My boyfriend suffers from suicidal thoughts, my two closest friends cut themselves. I don’t know what to do because I feel like I am holding up their worries, thoughts, and feelings while trying to hold myself together, I’m going to reach a breaking point soon; and I need help.
I am a nosy, self-righteous, worrywart. I used to be the happiest person in the world, without a care or worry. Some of my friends, however are not so lucky. One of my closest friends Matt was (has been, and is currently) suffering with clinical depression for many years. Being that worrywartÂ I tried all I could (all in vain because I used all the wrong methods,)to help him out. He constantly goes through mood swings and is very bipolar. Being only 10 at the time, I just gave up on helping him. At that point his depression didn’t bother me at all, I guess that’s because we weren’t that great of friends at the time (I admit to myself, looking back that I was probably THE WORST friend to confide in).
But recently I got my first boyfriend, who I really truly love. All was well until he started telling me that he felt sad about the past. I brushed it off because I compared it to Matt’s depression and I thought it wasn’t serious. As time went on my boyfriend’s sadness developed into suicidal feelings and he told me about his parents yelling at him everyday for nothing and how they tell him he’s not wanted anymore as a child. He’s told me that he wants to ‘go away and never come back’ and that no one cares about him. All I want to do is help him I love him so much and it pains me to hear about his pain, so much that I’ve cried myself to sleep everyday for months.

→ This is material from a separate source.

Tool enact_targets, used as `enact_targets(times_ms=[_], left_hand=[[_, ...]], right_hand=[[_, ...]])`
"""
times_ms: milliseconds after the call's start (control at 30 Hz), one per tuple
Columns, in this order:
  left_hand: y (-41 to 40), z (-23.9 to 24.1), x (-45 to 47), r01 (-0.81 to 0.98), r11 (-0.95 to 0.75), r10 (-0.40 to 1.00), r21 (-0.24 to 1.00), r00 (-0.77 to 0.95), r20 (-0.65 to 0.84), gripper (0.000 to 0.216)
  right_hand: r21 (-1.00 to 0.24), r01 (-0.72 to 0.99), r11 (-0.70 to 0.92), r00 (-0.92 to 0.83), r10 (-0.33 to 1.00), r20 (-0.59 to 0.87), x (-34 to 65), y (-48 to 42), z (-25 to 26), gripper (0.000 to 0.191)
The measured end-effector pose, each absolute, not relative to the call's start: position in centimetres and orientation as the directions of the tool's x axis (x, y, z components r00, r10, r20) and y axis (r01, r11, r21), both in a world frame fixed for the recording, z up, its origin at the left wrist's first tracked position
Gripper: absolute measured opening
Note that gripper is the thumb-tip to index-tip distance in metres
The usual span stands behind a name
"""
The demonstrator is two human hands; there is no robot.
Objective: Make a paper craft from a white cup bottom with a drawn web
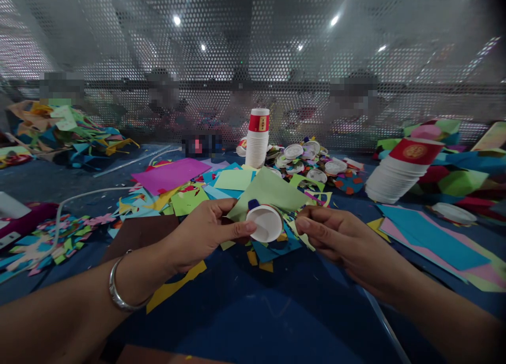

I finally got sick of keeping this matter to myself and told my friend Garrett, about the whole situation with my boyfriend. We became very close and I completely opened up to him about everything. This eased the pain for a while, because I finally had someone to depend on. Things took a sudden turn when I found out Garrett was cutting himself, and with that I took a huge blow because I felt like I wasn’t allowed to tell Garrett anything anymore because all I’d do is add to his pain. So I went over to Matt, and Matt has been suffering through his clinical depression for many years so he’s an expert on what to do, but it’s the same situation with Garrett, I can’t tell him everything because I’m afraid I’m just adding to the pain .
All these things going on with the most important people in my life is creating a lot of stress on me, and all they talk about is suicide, their depression, and cutting themselves. Half of me wants to cut off all ties with them and be done with all this pain they’re giving me, but the better part of me knows that if I do, it may be fatal to those I love and I will regret it later. This causes me great grief and sadness. With all this going on I’ve wondered what it would be like if I could just end my life and not have to deal with any pain, even though I’ve preached to many that suicide is not the way to go and there is a positive. I’ve wondered what goes through their minds as they cut themselves or think of suicide, and oddly I think I might have picked it up (the thoughts, not the actions!!). It’s becoming harder and harder to get through each day, I stay up late at sites like these and don’t get enough sleep, and often fall asleep during classes. I think Garrett, Matt, and my boyfriend’s pain have influenced me to think like them. Yes, there are positives in my life, plenty and I can see that I have much to live for so don’t count on me going suicidal, but there are suicidal thoughts.
But the problem here is that I feel like I need to try and help my loved ones in any way possible , and it sucks because I can’t! There’s nothing I can do to help ease the pain of Garrett, Matt, or my boyfriend. I have to watch them suffer through pain, feeling alone, feeling unloved, and cutting themselves. I’ve tried to convince all of them that they are not alone, I’ve done research online to help, and nothing seems to be working. My relationship with my boyfriend has become very depressing, not at all like a normal teenage relationship should feel like, and Garrett has slowly retreated from me after telling me that he cuts himself. I feel like I’m carrying the world on my shoulders and I’m not nearly as strong as Atlas, the Greek god who held up the sky. I know it may seem stupid to some of you because I’m not the one directly experiencing the pain, but it truly hurts me as well.